A credible IPA is not merely an events unit; it is economic infrastructure. It requires multidisciplinary expertise in finance, law, economics, and sector analysis, supported by data capabilities, investor servicing systems, and structured aftercare programs. Professionalization is essential for states to compete effectively for investment.
Subnational PPP frameworks also need strengthening. While many states have enabling legislation, governance structures remain inconsistent. Project appraisal, fiscal risk assessment, value-for-money analysis, and contract management systems are applied unevenly.

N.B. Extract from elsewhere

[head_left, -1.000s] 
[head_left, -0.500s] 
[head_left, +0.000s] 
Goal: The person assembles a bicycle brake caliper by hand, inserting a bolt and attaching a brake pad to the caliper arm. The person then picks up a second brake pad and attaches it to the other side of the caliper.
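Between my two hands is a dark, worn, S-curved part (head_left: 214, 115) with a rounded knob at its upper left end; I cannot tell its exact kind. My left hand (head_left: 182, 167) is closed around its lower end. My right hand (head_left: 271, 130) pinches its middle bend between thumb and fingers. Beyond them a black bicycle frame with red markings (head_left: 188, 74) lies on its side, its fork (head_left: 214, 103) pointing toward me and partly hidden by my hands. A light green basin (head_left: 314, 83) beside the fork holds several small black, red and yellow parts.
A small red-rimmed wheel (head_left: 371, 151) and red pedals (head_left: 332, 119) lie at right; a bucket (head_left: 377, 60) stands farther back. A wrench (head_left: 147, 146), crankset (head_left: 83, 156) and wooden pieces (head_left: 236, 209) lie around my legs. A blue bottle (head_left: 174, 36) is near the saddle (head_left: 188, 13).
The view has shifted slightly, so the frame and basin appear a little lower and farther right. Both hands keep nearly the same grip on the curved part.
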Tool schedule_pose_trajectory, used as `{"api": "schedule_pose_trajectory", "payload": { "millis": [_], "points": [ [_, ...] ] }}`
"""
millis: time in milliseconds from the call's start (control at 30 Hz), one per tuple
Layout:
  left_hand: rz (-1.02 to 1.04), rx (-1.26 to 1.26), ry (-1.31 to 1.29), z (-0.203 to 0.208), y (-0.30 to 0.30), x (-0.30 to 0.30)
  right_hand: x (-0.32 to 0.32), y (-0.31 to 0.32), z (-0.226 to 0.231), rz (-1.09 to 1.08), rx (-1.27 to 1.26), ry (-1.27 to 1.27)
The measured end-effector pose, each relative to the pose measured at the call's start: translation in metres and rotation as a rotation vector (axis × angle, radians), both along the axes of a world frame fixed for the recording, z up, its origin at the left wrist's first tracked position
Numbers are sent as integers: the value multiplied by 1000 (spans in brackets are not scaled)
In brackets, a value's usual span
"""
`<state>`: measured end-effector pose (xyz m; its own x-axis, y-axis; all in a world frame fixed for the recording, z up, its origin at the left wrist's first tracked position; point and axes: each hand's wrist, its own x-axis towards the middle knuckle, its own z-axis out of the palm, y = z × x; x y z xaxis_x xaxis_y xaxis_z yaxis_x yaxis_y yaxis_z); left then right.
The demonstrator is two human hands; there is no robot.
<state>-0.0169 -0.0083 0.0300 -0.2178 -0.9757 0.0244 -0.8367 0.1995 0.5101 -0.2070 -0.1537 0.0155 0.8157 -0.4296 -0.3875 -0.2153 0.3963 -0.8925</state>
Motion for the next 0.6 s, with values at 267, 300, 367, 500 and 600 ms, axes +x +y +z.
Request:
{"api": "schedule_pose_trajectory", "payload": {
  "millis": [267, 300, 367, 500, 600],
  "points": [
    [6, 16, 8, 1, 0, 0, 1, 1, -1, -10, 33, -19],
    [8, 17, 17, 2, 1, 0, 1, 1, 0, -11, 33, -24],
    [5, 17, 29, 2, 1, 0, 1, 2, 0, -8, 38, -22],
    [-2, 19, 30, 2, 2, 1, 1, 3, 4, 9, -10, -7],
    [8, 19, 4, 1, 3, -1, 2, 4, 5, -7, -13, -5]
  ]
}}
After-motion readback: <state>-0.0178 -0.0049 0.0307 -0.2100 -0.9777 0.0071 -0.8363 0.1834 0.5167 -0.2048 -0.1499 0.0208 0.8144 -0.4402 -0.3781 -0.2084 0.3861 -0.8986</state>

When institutional continuity depends on individual personalities rather than established processes, investors factor in those risks.
Global capital markets operate within strict parameters. Infrastructure funds, private equity platforms, and development finance institutions evaluate project preparation quality, regulatory clarity, counterparty credibility, and dispute resolution frameworks before allocating capital.
Weak underlying structures elevate costs, and unquantified risks deter investment.
Nonetheless, the global investment landscape offers significant opportunities. Infrastructure funds are increasing allocations to emerging markets, climate and energy transition financing is accelerating, and blended finance platforms are mobilizing capital for agriculture, renewables, and resilient infrastructure across Africa. Institutional investors are actively seeking projects that combine commercial viability with development impact.
However, these investors require bankable pipelines, transparent procurement processes, and credible counterparts.
Subnational credibility significantly lowers perceived risk. States demonstrating disciplined preparation, professional investor engagement, and predictable PPP governance will attract disproportionate attention from global capital providers.
This dynamic creates both urgency and opportunity. Institutional reform is no longer optional; it is a competitive economic strategy. A practical reform agenda is clear:
1. Establish dedicated Project Preparation Funds: These funds would finance bankable feasibility studies, environmental assessments, and advisory services, reducing fiscal risk while accelerating project readiness.
2. Professionalize State Investment Promotion Agencies: They should have clear legal mandates, performance metrics linked to investment outcomes, and multidisciplinary staffing. Digital investor servicing, data-driven sector targeting, and structured aftercare should become standard.
3. Strengthen sub-national PPP governance frameworks: Transparent project appraisal systems, fiscal risk reviews, and standardized concession agreements are crucial for building investor confidence and ensuring continuity across political cycles.
4. Enhance inter-state collaboration: Structured deal platforms that facilitate shared advisory, harmonized standards, and peer learning can lower transaction costs and bolster collective credibility with development finance institutions and investors.
These reforms align with global best practices and reflect the expectations of sophisticated capital providers. Importantly, they protect states from entering poorly structured agreements that could jeopardize fiscal sustainability.
Nigeria stands at a pivotal moment. If its states build disciplined project-preparation systems, professional IPAs, and transparent PPP governance frameworks, they can unlock agro-industrial corridors, logistics networks, renewable energy clusters, and modern urban infrastructure at scale. If not, ambition will continue to outpace execution.
The path to a trillion-dollar economy runs through Makurdi, Kano, Enugu, Ibadan, and every state capital where projects are structured and investment decisions are made. Subnational reform is therefore Nigeria’s key economic strategy.
The ambition remains within reach, but it will be won or lost at the intersection of credible project pipelines and available capital.